» YOUR INSTRUCTIONS
Among the lines of the material below, count those holding "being". Report the number by itself.

» DATA EXTRACTS

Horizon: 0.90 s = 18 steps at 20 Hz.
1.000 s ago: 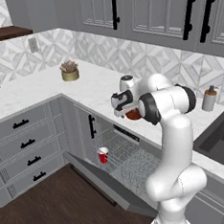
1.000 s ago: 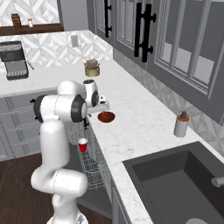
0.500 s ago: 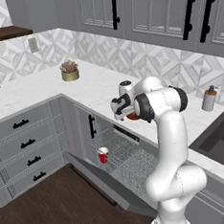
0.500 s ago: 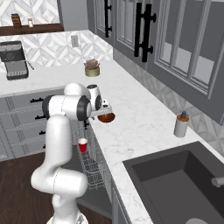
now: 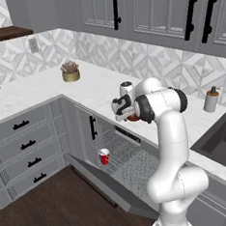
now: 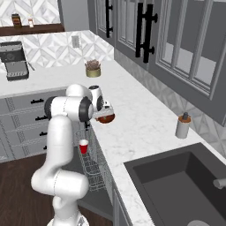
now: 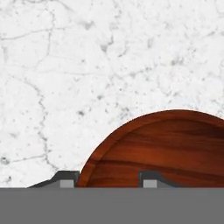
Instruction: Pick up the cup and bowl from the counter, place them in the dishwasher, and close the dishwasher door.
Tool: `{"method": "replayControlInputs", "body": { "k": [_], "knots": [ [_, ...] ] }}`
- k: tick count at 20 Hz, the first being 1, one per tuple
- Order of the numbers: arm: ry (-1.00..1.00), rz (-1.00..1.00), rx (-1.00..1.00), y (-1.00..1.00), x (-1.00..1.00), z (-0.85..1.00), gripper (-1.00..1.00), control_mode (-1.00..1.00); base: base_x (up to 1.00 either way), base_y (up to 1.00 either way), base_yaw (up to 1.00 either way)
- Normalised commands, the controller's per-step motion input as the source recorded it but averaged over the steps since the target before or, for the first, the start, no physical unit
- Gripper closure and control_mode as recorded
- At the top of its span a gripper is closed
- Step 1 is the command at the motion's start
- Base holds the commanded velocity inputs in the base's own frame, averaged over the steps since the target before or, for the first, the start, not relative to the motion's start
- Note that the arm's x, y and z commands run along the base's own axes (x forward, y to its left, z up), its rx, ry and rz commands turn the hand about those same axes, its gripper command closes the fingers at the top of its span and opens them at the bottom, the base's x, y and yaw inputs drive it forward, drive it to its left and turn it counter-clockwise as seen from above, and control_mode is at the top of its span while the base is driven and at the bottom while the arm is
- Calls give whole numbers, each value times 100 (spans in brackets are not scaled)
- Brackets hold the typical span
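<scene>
Straddling bowl (image 7: 162,151) rim, gripper (image 7: 107,179), cup (image 5: 104,156) racked

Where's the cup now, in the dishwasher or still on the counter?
In the dishwasher: the cup stands upright on the wire rack above the dropped-open door, clear of the counter.

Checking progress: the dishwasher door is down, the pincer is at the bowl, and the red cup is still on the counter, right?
Not quite. The cup stands in the dishwasher rack, as the left base view shows. The door is down and the pincer is at the bowl.
</scene>
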Motion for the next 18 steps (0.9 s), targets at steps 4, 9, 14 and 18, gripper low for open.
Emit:
{"method": "replayControlInputs", "body": {
  "k": [4, 9, 14, 18],
  "knots": [
    [-1, 0, 0, -7, 0, -2, 100, -100, 0, 0, 0],
    [-8, 0, 0, -21, -5, 1, 100, -100, 0, 0, 0],
    [-8, 2, 0, 7, -46, 5, 100, -100, 0, 0, 0],
    [-9, 0, 2, 24, -73, 38, 100, -100, 0, 0, 0]
  ]
}}
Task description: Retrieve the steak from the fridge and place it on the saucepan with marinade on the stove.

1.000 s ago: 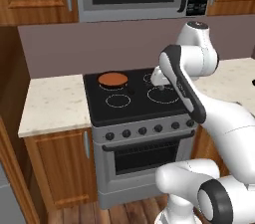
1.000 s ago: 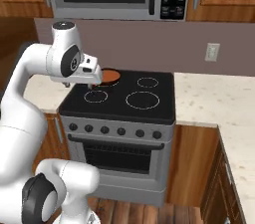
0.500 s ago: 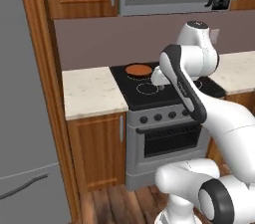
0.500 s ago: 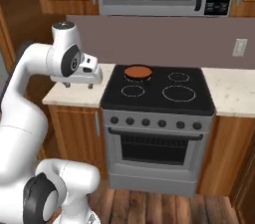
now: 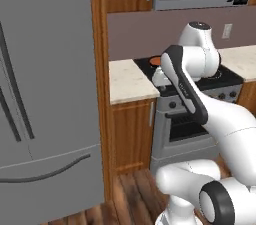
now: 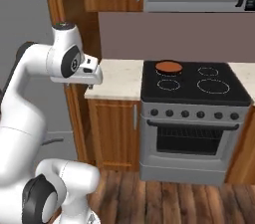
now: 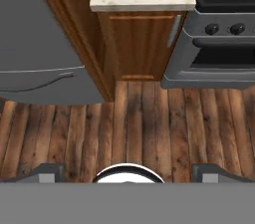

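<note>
Claw (image 6: 90,85) (its opening hard to make out) hangs near the fridge (image 5: 45,94).

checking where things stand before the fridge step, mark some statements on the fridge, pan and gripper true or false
1. The fridge doors are shut. True.
2. The saucepan with marinade sits on the front right burner. False: it is on the back left burner of the stove.
3. The gripper holds the steak. False: nothing lies between its fingertips, and it looks down at the wood floor.
4. A pale stone counter lies between fridge and stove. True.
</note>
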Available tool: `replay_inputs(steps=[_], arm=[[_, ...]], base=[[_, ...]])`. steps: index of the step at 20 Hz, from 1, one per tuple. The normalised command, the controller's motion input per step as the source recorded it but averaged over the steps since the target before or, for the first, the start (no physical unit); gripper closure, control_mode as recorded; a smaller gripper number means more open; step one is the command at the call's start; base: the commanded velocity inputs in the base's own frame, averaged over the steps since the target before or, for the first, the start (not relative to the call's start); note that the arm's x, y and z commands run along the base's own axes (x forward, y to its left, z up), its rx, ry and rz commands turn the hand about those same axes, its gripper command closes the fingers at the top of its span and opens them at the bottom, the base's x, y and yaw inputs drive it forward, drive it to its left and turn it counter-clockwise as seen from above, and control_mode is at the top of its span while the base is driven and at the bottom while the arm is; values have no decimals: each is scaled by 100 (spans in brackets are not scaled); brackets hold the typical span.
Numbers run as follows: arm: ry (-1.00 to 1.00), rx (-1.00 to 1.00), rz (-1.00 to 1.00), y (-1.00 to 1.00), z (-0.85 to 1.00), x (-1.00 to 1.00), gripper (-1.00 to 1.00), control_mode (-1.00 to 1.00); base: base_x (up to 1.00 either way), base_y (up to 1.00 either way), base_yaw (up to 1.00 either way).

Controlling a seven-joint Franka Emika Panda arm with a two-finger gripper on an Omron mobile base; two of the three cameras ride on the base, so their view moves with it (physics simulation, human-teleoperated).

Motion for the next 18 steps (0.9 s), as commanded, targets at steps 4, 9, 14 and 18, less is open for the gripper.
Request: replay_inputs(steps=[4, 9, 14, 18], arm=[[0, 0, 0, 0, 0, 0, -100, 100], [0, 0, 0, 0, 0, 0, -100, 100], [0, 0, 0, 0, 0, 0, -100, 100], [0, 0, 0, 0, 0, 0, -100, 100]], base=[[-21, 100, 0], [-10, 99, 0], [-11, 94, 0], [0, 67, 11]])
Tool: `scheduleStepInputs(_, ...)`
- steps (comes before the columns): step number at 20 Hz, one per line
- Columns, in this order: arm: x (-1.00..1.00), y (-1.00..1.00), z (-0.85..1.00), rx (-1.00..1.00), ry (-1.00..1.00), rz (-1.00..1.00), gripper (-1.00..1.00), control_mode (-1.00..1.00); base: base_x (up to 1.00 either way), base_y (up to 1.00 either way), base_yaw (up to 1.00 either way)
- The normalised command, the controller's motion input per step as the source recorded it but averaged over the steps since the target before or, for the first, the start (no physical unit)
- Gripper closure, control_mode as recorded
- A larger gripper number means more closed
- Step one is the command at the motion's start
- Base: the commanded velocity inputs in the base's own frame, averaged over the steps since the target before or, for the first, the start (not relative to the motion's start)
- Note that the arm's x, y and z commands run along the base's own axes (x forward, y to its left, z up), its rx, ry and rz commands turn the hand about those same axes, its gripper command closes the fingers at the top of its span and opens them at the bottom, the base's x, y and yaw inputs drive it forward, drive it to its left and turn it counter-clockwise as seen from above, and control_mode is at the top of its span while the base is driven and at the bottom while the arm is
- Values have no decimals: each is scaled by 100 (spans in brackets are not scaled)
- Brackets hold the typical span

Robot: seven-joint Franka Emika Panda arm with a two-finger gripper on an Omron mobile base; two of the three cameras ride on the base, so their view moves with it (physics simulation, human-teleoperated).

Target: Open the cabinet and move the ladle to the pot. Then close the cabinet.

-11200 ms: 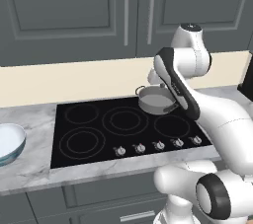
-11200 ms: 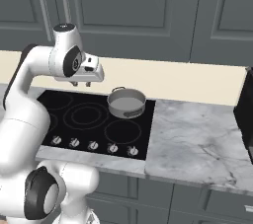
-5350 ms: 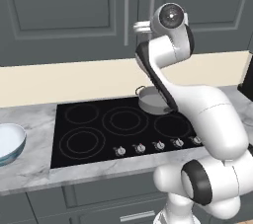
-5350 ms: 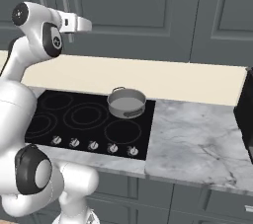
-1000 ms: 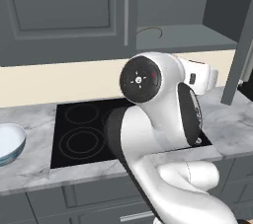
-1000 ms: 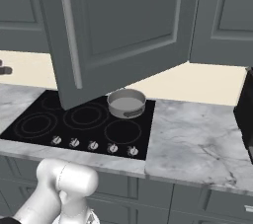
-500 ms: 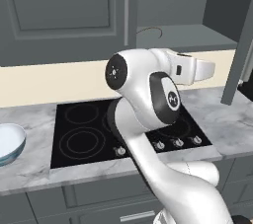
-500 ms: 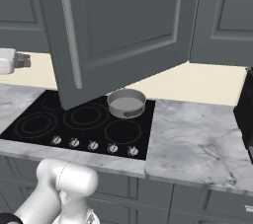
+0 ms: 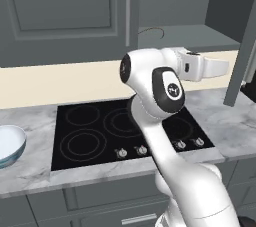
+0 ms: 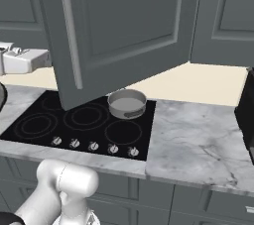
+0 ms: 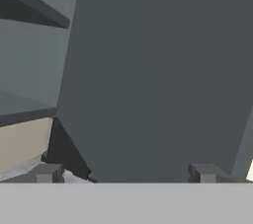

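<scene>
bowl (image 9: 9, 143) at far left of our desk (image 10: 198, 144) | ladle (image 9: 151, 31) on shelf in the cabinet (image 10: 124, 26), right door swung open | pot (image 10: 127, 103) on hob | our claw (image 11: 123, 172) spread wide, empty

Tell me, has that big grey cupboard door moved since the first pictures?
Yes. The cabinet right door was flush with the one beside it; now it has swung out over the cooktop, partly hiding the pot in the right base view.
</scene>
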Motion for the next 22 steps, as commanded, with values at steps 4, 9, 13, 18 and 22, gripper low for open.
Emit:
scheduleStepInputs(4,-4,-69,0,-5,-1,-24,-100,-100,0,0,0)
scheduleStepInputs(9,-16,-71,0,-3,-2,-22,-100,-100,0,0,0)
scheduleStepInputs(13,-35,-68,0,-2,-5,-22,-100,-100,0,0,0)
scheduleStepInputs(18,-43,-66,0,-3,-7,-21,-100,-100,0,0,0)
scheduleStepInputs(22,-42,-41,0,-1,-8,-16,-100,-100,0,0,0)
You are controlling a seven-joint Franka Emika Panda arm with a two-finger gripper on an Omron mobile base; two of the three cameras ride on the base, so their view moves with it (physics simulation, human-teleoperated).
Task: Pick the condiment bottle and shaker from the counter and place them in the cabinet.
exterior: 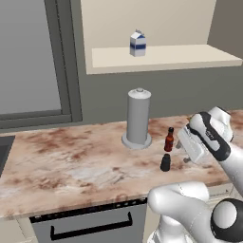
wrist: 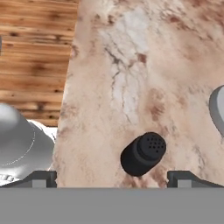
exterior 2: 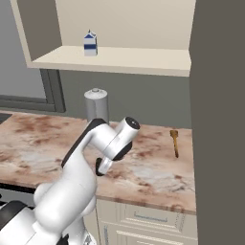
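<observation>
The bottle (exterior: 169,139) stands upright on the worktop (exterior: 71,161), just to the right of the tall grey cylinder (exterior: 138,118). The shaker (exterior: 165,163) stands just in front of the bottle, nearer the worktop's front edge, close to it; whether the two touch cannot be told. Both sit well back from the light edge.

In the hand view the shaker (wrist: 143,154) shows from above, its top dotted with small holes, standing on the marbled stone (wrist: 131,87) between the two dark fingertips (wrist: 43,178) at the bottom. The hand (wrist: 113,178) is released, its jaws spread wide with the shaker free between and just ahead of them, nothing grasped. The edge of the cylinder's base (wrist: 217,109) shows at the right of that view, and wooden floor (wrist: 35,57) lies beyond the worktop's edge.

In the left base view the hand (exterior: 190,144) hangs just right of the bottle and shaker, angled down toward them. In the right base view the arm (exterior 2: 103,143) covers both; the cylinder (exterior 2: 96,105) rises behind it, and a small brown utensil (exterior 2: 174,142) lies on the worktop (exterior 2: 153,172) well off to the right.

Above, the cabinet (exterior: 161,58) stands open, its pale shelf holding a blue-and-white carton (exterior: 137,43) upright toward the left. A grey framed panel (exterior: 28,61) fills the wall to the left of it.
</observation>
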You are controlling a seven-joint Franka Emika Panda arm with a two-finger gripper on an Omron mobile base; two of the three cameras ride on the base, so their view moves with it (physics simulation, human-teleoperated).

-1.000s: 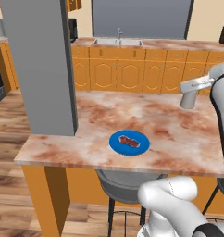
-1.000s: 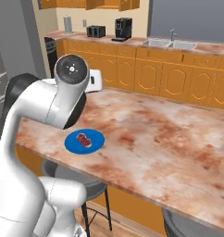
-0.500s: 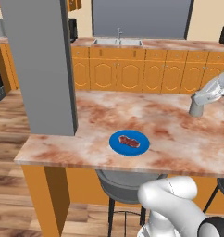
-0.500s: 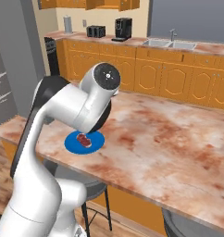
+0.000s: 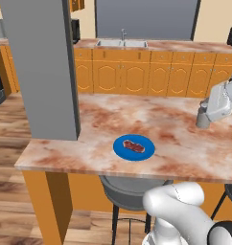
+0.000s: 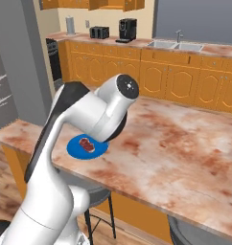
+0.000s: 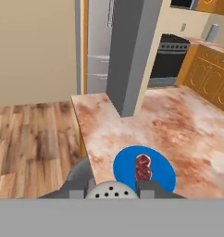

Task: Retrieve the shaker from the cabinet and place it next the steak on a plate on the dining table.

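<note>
The arm is swinging lower toward the table [image 5: 185, 158] than a moment ago, its gripper [image 5: 203, 120] clenching the shaker [image 7: 109, 190] above the marbled top, well right of the blue plate [image 5: 119, 147] and steak [image 5: 133, 145], so only placing remains.

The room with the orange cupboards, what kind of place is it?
It looks like a home kitchen, a computer-drawn one. There is a sink with a tap set in the far counter, a black stove beside the cupboards, and a steak on a blue plate on the marbled dining table.
</note>
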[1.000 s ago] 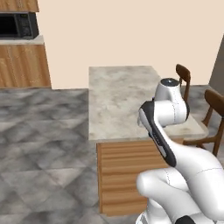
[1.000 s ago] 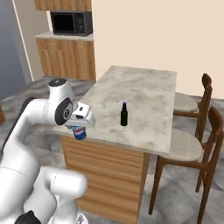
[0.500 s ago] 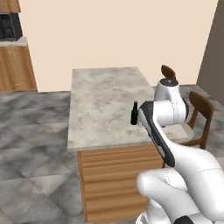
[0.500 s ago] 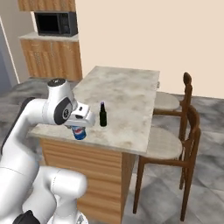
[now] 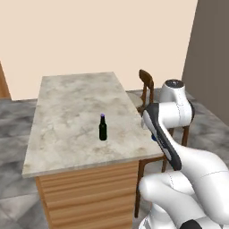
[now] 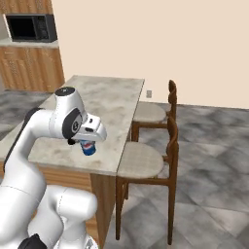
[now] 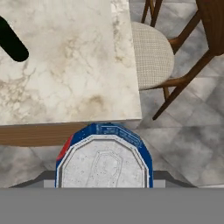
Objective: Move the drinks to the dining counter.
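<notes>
Your tool [image 6: 89, 144] is clamped on the blue can [image 6: 88, 147], mid-left of frame, just off the surface [image 5: 67, 107] edge; bottle [image 5: 103, 127] already stands centre-frame; carry the can level inboard, clear of the bottle, before setting down.

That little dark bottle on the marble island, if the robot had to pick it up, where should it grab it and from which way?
Probably around the straight body of the bottle, below the purple cap, coming in level from the side. It stands upright and alone on the dining counter, and its wider lower part gives flat-sided fingers more to press on than the thin neck. First the gripper would have to set down the blue can.
</notes>
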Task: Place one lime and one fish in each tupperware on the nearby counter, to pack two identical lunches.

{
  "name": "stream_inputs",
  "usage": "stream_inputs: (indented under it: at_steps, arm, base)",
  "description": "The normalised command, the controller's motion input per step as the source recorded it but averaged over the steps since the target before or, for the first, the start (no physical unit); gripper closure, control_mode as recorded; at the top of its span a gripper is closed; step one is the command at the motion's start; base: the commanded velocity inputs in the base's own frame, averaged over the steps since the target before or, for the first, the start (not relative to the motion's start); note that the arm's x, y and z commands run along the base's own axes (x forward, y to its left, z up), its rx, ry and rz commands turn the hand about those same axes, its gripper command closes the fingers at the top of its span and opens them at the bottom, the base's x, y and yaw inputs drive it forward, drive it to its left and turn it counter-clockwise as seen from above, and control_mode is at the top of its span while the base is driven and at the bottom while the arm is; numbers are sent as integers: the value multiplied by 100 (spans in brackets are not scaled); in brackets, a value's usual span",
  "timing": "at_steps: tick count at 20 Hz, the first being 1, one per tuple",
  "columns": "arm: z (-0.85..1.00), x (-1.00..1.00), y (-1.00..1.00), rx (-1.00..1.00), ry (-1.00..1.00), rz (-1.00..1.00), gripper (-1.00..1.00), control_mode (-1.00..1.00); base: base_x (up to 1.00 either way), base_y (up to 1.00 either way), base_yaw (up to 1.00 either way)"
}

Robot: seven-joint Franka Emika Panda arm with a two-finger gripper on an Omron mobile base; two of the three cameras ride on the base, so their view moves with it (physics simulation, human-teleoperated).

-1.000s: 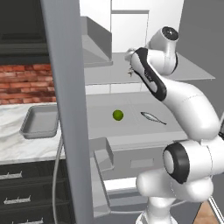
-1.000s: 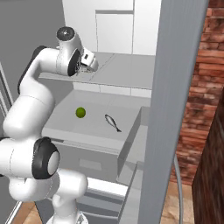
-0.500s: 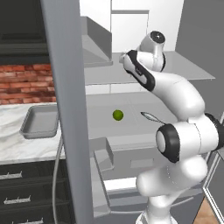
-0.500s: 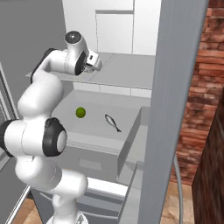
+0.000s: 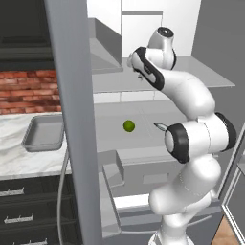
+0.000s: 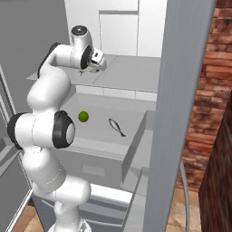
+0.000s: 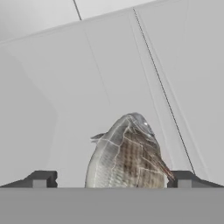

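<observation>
Since the earlier frames the arm has swung further in toward the upper fridge shelf, its elbow folding closer to the base, while the lime, the lower fish and the tray have stayed put. Far off to the claw's left and lower down, one grey tupperware sits on the marble bench beyond the open fridge door. Below the claw and a little to its left, the lime rests on the lower fridge shelf, well apart from the fingers. The claw itself hangs over the upper shelf with its jaws spread wide, holding nothing; in the hand view a silvery fish lies directly ahead, between the two dark fingertips, though whether they touch it cannot be told. Seen from the right base camera the claw is just above that shelf's surface. Below and to the claw's right, a second fish lies on the lower shelf, near the lime but apart from it.
</observation>
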Motion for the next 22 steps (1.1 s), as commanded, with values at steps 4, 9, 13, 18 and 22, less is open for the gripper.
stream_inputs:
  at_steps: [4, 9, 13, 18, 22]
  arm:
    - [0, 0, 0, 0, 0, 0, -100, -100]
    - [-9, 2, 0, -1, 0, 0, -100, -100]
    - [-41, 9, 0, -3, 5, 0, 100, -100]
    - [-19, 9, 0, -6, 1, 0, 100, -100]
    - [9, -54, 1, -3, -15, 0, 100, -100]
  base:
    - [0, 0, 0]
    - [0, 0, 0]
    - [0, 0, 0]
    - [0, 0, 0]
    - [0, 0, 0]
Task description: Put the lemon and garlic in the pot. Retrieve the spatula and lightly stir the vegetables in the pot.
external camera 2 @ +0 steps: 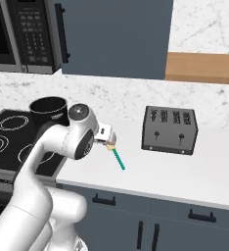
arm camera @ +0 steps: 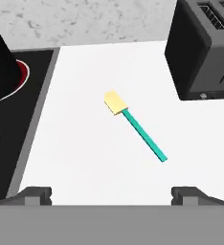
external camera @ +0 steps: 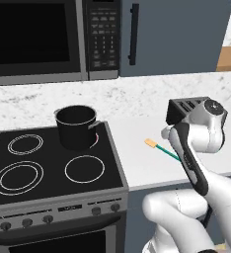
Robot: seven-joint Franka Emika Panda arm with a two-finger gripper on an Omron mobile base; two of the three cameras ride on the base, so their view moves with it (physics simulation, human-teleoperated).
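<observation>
A: Two things matter here. Where does the spatula sit?

B: Flat on the white table, untouched, between the stove and the black toaster. Its pale yellow end points toward the back wall and the stove side; the teal handle runs away toward the front edge.

A: And the gripper?

B: In the hand view its two dark fingertips stand wide apart, one at each lower corner, with nothing between them. The spatula lies on the table ahead of them, roughly centred in the gap but not touched.

A: The pot?

B: Upright on the stove's rear right burner, which shows a red ring under its base. From the left base view its inside looks dark; I cannot tell what, if anything, is in it.

A: Anything else around?

B: A microwave hangs above the stove, beside a blue-grey cabinet door with a dark handle. In the right base view the arm's wrist hides part of the spatula's yellow end
</observation>
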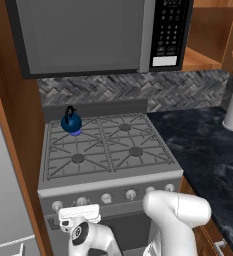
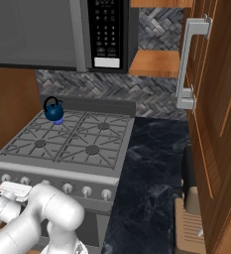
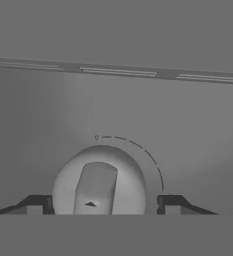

» REPLY TO THE TASK
2